Sunday, December 6, 2020
Another bluebird day is over the Steamboat Springs area this Sunday noon with temperatures in the mid-thirties, on their way to over ten degrees above our average high of 31 F. More of the same is expected through midweek before the atmosphere undergoes a pattern change which brings wintry weather back to our area by Friday.
A storm currently over the Oregon - Nevada border has formed an eddy cut off from the main jet stream, and is forecast to move to the south-southwest through the day Monday before vacationing for a few days off the coast of the Baja peninsula. Meanwhile, a piece of a strong storm currently near the Aleutian Islands is forecast to move through the Gulf of Alaska and cross the Pacific Northwest coast on Wednesday, followed by the main part of the Aleutian storm on Thursday.
All three of these storms will interact to some degree, bringing an end to our warm and sunny weather which is expected to last through the day Wednesday.
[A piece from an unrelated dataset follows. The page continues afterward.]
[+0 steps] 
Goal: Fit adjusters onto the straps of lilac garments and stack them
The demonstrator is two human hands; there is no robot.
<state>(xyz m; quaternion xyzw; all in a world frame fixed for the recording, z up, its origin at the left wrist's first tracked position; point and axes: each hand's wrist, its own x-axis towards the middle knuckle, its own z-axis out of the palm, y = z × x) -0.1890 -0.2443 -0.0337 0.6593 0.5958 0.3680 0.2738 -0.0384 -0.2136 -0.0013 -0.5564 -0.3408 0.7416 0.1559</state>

Even as the lead part of the Aleutian storm moves across the northern Rockies on Thursday, it will also force the vacationing eddy to to move along the southern U.S. border with Mexico. There was hope in my earlier forecast that some moisture rotating around the eddy would be pulled northward into the northern storm as it approached our area, but it appears now that we will only see some clouds and cooler temperatures on Thursday as that northern storm will be quite weak.
However, there will be a strong interaction between that eddy and the northern storm as the two storms move to our east; in fact the storms are forecast to merge into a single stronger storm that consolidates around Kansas. Interestingly, moisture originally from that eddy is then forecast to rotate counterclockwise around the merged storm and move over our area by Friday ahead of the bulk of the Aleutian storm. Colder temperatures and snowfall of generally light intensity are expected for Friday into Saturday morning as the main storm moves through. It’s probably too early to throw numbers around for forecast snow amounts at this point due to the complicated interaction between all of these storm pieces, but I should have a good idea of snow accumulations by my next regularly scheduled weather narrative on Thursday afternoon.
A transient ridge of high pressure is then forecast to move over the West behind the storm complex after Saturday, though weather forecast models disagree on the amplitude of the ridge and whether we will see light snow for a time on Sunday. Both agree on a dry start to the following work week, but also agree on a currently good-looking storm for our area around midweek. And for what it’s worth, the longer-range forecasts are predicting an active and wintry weather pattern to continue after mid-month.